From: Hans Aberg (firstname.lastname@example.org)
Date: Fri Apr 15 2011 - 14:13:59 CDT
On 15 Apr 2011, at 20:06, Asmus Freytag wrote:
>> It has been discussed before.
> This doesn't answer my question.
What might that be?
>> One can make in effect a computer language on top of Unicode which tells writing directions. If moved into Unicode, there would need to be special characters for that.
>> For example, a/b might be written like that, but it might be written (still inline) with 'a' over 'b' and a horizontal stroke between. In addition, there is "a over b" which does not have such a stroke (but normally parenthesizes). So one might have a character telling that two parts should be grouped over each other.
> Just FYI, that distinction is presentational, not semantic, where fractions are concerned.
> The choice often depends on rendering (layout) context, and if that context is known, it can be made by the layout software to good effect. For example, when writing 51 1/2 inline, the vertical build is more readable.
Unicode contains both semantic and graphic descriptions. In math, for example, ELEMENT OF 2208 was originally an epsilon, which some use. And RIGHTWARDS ARROW FROM BAR 21A6 is normally used as a function variable binder (as in lambda calculus), called mapsto in TeX, so here Unicode has a graphic description of a semantic object. In math, there is no semantic difference of the length of the arrows, but Unicode has RIGHTWARDS ARROW 2192 and LONG RIGHTWARDS ARROW 27F6, perhaps as a legacy from TeX.

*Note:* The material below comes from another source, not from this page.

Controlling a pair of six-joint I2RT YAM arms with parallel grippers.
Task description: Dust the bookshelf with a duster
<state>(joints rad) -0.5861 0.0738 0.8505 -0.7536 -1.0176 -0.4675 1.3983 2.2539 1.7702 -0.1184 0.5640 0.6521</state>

So a clean semantic approach in math will run into problems.
> UTN#28 describes how to indicate the semantic "fraction".
The paper suggests using '/' for writing fractions on top each other and "\/" for inline. As you point out there is no, semantic difference. I think about it as writing the same thing in different ways, so I would find it natural to use '/' and add a character to indicate which writing direction.